1898 Henry Fairfield Osborn (1857-1935) enunciates the concept of adaptive radiation in evolution. This leads him slowly to support eugenist theories.

1898 André Thiroux (1869-1960) creates the Institut Bactériologique in Tananarive, that became the Institut Pasteur de Madagascar in 1927.

1898 The French veterinarian and physician C Besnoit (?-?) and Charles Morel (?-?) describe an unusual disease in sheep, tremblante, known as scrapie in English, the first type of known spongiform encephalopathies in Note sur les lésions nerveuses de la tremblante du mouton

1898 Martinus Willem Beijerinck (Amsterdam, 1851 - 1931) surmises that the tobacco mosaic causing agent is an infectious agent (contagium vivum fluidum), which he calls a virus.

1898 Löffler and Paul Frosch (1860 - 1928) make the same observation but in animals, with foot-and-mouth disease.

1898 The Bayer Drug Company markets heroin as a "non-addictive" anti-cough medicine.

1898-1904 Walter Bradford Cannon (1871 - 1945) uses X-rays to study the movements of the digestive system.

1899 Francis Gotch (1853 - 1913) describes a "refractory phase" between nerve impulses.

1899 August Bier (1861 -1949) uses cocaine for anesthesia of the spinal cord.

1899 William Bate Hardy (1864 - 1934) points out that many of the appearances of cytoplasm are artifacts of the staining and fixing methods that were employed; therefore, the existence of cytoplasmic structures should be confirmed by alternative methods.

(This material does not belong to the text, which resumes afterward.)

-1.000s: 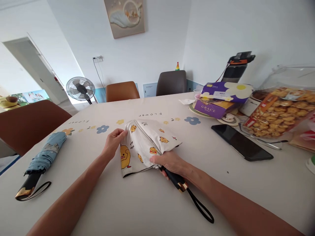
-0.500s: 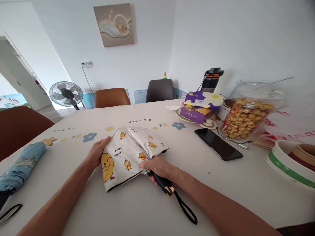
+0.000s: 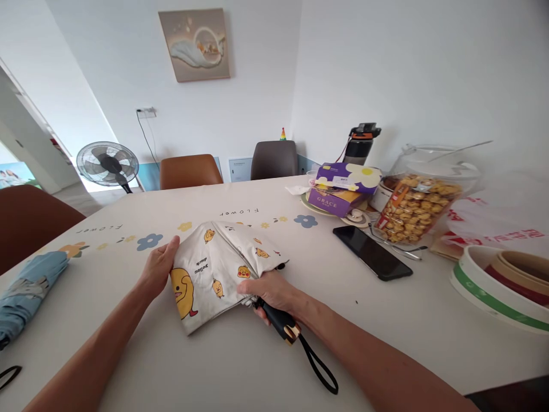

1899 An International Congress on Plant Hybridization is held in London as Mendelian principles gain rapid acceptance. This is sometimes recognized as the birth of Genetics.

1899 Conwy Lloyd Morgan pursues his work in experimental psychology, comparing a variety of animals, in Introduction to comparative psychology.

1899 Jacques Loeb (Mayen 1859 - New York 1924) after a couple of years at the Stazione zoologica in Napoli succeeds (following Roux) in bringing about the development of sea urchin larvae from unfertilized eggs by exposing them to controlled changes in their environment. Much of his experimental work was done at the Marine Biological Laboratory at Woods Hole.

1899 Creation in Saïgon of an Institut Antirabique, together with an Institut Vaccinogène and a bacteriology laboratory. In these institutes, which later formed the Institut Pasteur de Paris of Saïgon, snakes are collected en masse to prepare immune sera.

1899 David Hilbert (Königsberg 1862 - Göttingen 1943) publishes his Grundlagen der Geometrie which has the greatest influence in this domain since Euclid.

1899 Karl Blossfeldt (1865 - Berlin 1932) begins a long career, with photographs of plants by the thousands - photographs which feature flowers, buds, branched stems, clusters or seed capsules shot directly from the side, seldom from an overhead view, and rarely from a diagonal perspective.